Here is some terminology that we use at the workshop.

Before the tool definitions, here's a list of ebay terminology surrounding the purchase of vehicles sight-unseen. These come courtesy of Dave, who, apparently has learned a lot from experience.

What It Says - What It Means

Rough Condition - Too Bad to lie about Parts Bike - Beyond Repair

Concours - Polished the Tank Engine

Runs - Quiet Using 90W Oil

Needs Minor Overhaul - Needs new Engine

Needs Major Overhaul - Ready for Junkyard

Burns no Oil - Leaks and throws oil out of Engine

Rebuilt Engine - Cleaned the Plugs

Ride it Away - Owner lives on a hill

Desirable Classic - Nobody Likes it

Rare Classic Nobody - liked it when new

Modern Classic - Manufacturer didn't like it

Stored 20 years - Left outside as fence post / plant stake

Older restoration - Stored 20 years in barn

Solid as a Rock - Rusted solid

Good Investment - Can't be worth less

No Time to Restore - Parts don't exist

95 percent there - Other 5 percent doesn't exist

Conflict forces sale - Wife says me or that xxxxing thing must go

Wife says me or that xxxxing thing must go - everybody's can believe this "explanation" for selling a P.O.S.
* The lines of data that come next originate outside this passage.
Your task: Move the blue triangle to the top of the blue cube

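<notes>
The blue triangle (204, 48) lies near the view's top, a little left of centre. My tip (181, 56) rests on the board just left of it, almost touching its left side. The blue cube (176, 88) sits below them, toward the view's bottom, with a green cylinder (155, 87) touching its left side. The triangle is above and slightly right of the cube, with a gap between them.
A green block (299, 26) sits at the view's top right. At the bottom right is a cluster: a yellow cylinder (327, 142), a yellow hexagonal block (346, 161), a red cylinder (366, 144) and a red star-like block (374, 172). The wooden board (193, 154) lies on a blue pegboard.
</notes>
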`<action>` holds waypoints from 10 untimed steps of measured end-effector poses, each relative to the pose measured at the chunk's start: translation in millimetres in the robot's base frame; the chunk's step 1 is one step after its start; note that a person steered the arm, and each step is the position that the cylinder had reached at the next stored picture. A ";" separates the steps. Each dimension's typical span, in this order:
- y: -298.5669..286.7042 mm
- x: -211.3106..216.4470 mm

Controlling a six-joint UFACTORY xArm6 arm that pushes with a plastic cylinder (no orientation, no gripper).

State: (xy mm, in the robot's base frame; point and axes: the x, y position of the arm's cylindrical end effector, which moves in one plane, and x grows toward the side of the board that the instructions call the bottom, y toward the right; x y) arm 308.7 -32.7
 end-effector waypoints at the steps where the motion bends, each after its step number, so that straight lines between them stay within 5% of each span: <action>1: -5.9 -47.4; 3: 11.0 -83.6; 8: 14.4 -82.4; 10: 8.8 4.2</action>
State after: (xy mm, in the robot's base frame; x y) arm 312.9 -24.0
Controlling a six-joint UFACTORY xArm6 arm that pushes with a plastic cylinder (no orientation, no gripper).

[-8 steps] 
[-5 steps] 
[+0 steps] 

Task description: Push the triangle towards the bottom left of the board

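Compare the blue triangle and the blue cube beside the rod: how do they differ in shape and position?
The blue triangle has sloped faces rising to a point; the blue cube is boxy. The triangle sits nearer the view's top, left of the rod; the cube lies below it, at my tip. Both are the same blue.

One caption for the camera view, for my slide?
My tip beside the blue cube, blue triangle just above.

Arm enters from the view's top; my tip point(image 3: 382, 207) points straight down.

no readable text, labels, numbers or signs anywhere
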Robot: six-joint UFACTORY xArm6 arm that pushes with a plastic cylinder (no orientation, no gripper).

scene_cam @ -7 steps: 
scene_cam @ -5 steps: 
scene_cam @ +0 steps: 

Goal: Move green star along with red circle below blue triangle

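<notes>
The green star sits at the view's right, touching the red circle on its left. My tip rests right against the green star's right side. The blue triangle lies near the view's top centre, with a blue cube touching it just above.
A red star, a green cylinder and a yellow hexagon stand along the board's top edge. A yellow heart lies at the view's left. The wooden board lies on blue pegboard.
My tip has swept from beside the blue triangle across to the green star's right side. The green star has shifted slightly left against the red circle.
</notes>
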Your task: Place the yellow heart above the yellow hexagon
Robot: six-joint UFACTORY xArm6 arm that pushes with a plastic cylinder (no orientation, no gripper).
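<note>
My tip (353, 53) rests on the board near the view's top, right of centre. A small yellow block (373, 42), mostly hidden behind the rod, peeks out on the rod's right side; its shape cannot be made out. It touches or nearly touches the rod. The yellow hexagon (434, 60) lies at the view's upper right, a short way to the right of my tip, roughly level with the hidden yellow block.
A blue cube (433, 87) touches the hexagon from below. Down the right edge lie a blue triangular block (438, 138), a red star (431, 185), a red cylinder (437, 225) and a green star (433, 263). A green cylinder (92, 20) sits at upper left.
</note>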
Here's one I'd like to add concerning phone protocols surrounding the sourcing of hard-to-find parts:

"Give me your number and I'll call you back."  - we all know what this means.

Now for some tool definitions:

DRILL PRESS: A tall upright machine useful for suddenly snatching
flat metal bar stock out of your hands so that it smacks you in the
chest and flings your beer across the room, splattering it against
that freshly painted car part you were drying.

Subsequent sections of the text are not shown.